### DATASET
####
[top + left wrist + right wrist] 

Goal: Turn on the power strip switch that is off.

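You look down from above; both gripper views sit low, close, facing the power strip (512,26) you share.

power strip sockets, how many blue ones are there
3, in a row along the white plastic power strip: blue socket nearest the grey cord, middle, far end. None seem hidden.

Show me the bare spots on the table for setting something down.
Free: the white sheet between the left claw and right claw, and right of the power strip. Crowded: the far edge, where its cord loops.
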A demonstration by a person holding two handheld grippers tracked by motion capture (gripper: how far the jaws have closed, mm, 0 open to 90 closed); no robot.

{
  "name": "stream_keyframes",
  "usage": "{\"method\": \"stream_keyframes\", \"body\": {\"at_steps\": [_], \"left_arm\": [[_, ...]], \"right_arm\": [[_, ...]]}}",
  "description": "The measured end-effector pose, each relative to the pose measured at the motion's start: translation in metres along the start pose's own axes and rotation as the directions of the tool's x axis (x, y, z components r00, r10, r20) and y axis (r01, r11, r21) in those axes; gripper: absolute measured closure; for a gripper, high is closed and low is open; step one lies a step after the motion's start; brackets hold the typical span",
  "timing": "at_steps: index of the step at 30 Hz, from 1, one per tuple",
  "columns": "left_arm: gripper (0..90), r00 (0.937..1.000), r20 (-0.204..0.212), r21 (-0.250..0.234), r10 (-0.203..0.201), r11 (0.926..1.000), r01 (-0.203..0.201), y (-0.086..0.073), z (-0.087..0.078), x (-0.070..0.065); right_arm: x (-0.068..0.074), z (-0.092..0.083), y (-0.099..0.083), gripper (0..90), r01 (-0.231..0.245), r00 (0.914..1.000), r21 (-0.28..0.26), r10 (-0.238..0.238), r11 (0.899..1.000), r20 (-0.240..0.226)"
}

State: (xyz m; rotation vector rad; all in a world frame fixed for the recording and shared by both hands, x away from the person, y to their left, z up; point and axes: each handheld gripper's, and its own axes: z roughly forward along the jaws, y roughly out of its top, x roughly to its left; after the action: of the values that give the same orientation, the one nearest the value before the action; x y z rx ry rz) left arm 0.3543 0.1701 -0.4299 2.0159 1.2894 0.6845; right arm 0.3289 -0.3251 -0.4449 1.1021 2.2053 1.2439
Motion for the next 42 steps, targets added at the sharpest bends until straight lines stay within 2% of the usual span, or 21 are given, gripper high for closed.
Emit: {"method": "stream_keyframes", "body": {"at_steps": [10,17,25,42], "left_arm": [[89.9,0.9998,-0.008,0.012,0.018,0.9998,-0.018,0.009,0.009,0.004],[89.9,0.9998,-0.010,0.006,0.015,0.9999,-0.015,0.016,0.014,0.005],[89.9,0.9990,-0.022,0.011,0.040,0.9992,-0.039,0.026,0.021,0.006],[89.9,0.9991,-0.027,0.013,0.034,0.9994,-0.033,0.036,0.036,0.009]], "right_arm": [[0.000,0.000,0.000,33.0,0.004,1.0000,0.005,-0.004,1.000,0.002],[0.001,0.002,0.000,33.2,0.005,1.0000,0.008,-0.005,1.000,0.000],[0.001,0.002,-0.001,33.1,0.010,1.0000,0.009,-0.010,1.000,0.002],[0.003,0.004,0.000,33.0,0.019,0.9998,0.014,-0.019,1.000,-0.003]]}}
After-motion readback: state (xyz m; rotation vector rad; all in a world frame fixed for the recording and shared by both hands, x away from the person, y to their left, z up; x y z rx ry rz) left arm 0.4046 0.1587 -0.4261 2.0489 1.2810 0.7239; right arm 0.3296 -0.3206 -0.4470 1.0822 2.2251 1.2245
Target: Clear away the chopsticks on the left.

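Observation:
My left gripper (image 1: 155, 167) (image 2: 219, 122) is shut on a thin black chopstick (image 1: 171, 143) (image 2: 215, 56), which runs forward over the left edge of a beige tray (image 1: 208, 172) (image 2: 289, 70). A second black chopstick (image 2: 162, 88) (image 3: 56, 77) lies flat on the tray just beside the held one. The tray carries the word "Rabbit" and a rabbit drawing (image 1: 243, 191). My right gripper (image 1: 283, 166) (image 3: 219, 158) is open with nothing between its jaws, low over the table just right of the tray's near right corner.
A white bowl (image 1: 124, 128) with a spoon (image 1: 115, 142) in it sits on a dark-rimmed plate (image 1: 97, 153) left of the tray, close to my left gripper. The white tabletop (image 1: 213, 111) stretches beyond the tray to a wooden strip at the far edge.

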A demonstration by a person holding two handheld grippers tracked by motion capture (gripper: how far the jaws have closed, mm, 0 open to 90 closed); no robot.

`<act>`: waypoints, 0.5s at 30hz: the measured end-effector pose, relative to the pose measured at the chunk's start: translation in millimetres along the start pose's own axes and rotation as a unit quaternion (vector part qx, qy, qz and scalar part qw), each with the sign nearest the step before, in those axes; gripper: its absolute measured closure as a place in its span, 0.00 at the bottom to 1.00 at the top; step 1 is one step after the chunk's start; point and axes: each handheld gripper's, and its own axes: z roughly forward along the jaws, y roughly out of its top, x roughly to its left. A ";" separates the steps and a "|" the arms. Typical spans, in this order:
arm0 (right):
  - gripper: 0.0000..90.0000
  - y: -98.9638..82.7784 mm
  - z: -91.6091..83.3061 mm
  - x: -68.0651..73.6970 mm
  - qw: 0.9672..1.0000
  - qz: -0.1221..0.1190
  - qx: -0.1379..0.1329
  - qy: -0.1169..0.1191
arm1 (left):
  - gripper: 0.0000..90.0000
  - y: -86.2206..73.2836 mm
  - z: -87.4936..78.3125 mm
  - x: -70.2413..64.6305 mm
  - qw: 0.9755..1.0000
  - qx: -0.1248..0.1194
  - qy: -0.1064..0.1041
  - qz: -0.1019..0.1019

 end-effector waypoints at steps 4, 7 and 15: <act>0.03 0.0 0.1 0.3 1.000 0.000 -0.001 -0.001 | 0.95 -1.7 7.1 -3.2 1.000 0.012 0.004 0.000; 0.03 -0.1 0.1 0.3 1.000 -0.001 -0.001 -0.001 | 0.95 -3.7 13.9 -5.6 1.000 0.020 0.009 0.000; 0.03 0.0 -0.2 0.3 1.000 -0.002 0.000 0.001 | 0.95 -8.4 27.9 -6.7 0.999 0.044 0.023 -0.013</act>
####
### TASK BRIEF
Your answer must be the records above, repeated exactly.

### EXPECTED OUTPUT
[top + left wrist + right wrist] 

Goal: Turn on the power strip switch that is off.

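You look down from above; both gripper views sit low, close, facing the power strip (512,26) you share.

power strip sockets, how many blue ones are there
3, in a row along the white plastic power strip: blue socket nearest the grey cord, middle, far end. None seem hidden.

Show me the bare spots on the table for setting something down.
Free: the white sheet between the left claw and right claw, and right of the power strip. Crowded: the far edge, where its cord loops.
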A demonstration by a person holding two handheld grippers tracked by motion capture (gripper: how far the jaws have closed, mm, 0 open to 90 closed); no robot.

{
  "name": "stream_keyframes",
  "usage": "{\"method\": \"stream_keyframes\", \"body\": {\"at_steps\": [_], \"left_arm\": [[_, ...]], \"right_arm\": [[_, ...]]}}",
  "description": "The measured end-effector pose, each relative to the pose measured at the motion's start: translation in metres along the start pose's own axes and rotation as the directions of the tool's x axis (x, y, z components r00, r10, r20) and y axis (r01, r11, r21) in those axes; gripper: absolute measured closure; for a gripper, high is closed and low is open; step one lies a step after the motion's start; brackets hold the typical span",
  "timing": "at_steps: index of the step at 30 Hz, from 1, one per tuple",
  "columns": "left_arm: gripper (0..90), r00 (0.937..1.000), r20 (-0.204..0.212), r21 (-0.250..0.234), r10 (-0.203..0.201), r11 (0.926..1.000), r01 (-0.203..0.201), y (-0.086..0.073), z (-0.087..0.078), x (-0.070..0.065); right_arm: x (-0.068..0.074), z (-0.092..0.083), y (-0.099..0.083), gripper (0..90), r01 (-0.231..0.245), r00 (0.914..1.000), r21 (-0.28..0.26), r10 (-0.238..0.238), r11 (0.899..1.000), r20 (-0.240..0.226)"
}

State: (xyz m; rotation vector rad; all in a world frame fixed for the recording and shared by both hands, x away from the person, y to their left, z up; point and axes: each handheld gripper's, and its own axes: z roughly forward along the jaws, y roughly out of its top, x roughly to its left; after the action: of the values that give the same orientation, the one nearest the value before the action; x y z rx ry rz) left arm 0.3543 0.1701 -0.4299 2.0159 1.2894 0.6845; right arm 0.3289 -0.3251 -0.4449 1.1021 2.2053 1.2439
Motion for the next 42 steps, targets added at the sharpest bends until straight lines stay within 2% of the usual span, or 21 are given, gripper high for closed.
Emit: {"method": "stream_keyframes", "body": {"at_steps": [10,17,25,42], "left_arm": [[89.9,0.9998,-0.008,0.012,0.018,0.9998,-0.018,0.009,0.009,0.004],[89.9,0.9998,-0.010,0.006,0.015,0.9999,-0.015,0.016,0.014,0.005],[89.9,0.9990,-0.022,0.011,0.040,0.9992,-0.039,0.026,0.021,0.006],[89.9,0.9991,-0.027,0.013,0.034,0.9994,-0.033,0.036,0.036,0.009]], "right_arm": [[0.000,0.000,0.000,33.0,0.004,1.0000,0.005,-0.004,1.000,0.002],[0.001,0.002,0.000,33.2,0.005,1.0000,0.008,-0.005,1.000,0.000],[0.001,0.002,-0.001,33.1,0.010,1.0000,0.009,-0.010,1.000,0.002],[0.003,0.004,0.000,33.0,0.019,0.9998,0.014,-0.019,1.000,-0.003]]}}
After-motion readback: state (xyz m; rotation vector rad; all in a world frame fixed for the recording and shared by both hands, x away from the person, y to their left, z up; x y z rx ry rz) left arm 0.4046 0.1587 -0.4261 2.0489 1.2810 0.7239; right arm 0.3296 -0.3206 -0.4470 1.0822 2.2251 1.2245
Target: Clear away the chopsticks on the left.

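Observation:
My left gripper (image 1: 155, 167) (image 2: 219, 122) is shut on a thin black chopstick (image 1: 171, 143) (image 2: 215, 56), which runs forward over the left edge of a beige tray (image 1: 208, 172) (image 2: 289, 70). A second black chopstick (image 2: 162, 88) (image 3: 56, 77) lies flat on the tray just beside the held one. The tray carries the word "Rabbit" and a rabbit drawing (image 1: 243, 191). My right gripper (image 1: 283, 166) (image 3: 219, 158) is open with nothing between its jaws, low over the table just right of the tray's near right corner.
A white bowl (image 1: 124, 128) with a spoon (image 1: 115, 142) in it sits on a dark-rimmed plate (image 1: 97, 153) left of the tray, close to my left gripper. The white tabletop (image 1: 213, 111) stretches beyond the tray to a wooden strip at the far edge.
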
A demonstration by a person holding two handheld grippers tracked by motion capture (gripper: how far the jaws have closed, mm, 0 open to 90 closed); no robot.

`<act>`: waypoints, 0.5s at 30hz: the measured end-effector pose, relative to the pose measured at the chunk's start: translation in millimetres along the start pose's own axes and rotation as a unit quaternion (vector part qx, qy, qz and scalar part qw), each with the sign nearest the step before, in those axes; gripper: its absolute measured closure as a place in its span, 0.00 at the bottom to 1.00 at the top; step 1 is one step after the chunk's start; point and axes: each handheld gripper's, and its own axes: z roughly forward along the jaws, y roughly out of its top, x roughly to its left. A ";" separates the steps and a "|" the arms. Typical spans, in this order:
arm0 (right):
  - gripper: 0.0000..90.0000
  - y: -98.9638..82.7784 mm
  - z: -91.6091..83.3061 mm
  - x: -68.0651..73.6970 mm
  - qw: 0.9672..1.0000
  - qz: -0.1221..0.1190
  - qx: -0.1379..0.1329
  - qy: -0.1169..0.1191
arm1 (left):
  - gripper: 0.0000..90.0000
  - y: -86.2206..73.2836 mm
  - z: -87.4936..78.3125 mm
  - x: -70.2413..64.6305 mm
  - qw: 0.9755..1.0000
  - qx: -0.1248..0.1194
  - qy: -0.1064..0.1041
  - qz: -0.1019..0.1019

 end-effector waypoints at steps 4, 7 and 15: <act>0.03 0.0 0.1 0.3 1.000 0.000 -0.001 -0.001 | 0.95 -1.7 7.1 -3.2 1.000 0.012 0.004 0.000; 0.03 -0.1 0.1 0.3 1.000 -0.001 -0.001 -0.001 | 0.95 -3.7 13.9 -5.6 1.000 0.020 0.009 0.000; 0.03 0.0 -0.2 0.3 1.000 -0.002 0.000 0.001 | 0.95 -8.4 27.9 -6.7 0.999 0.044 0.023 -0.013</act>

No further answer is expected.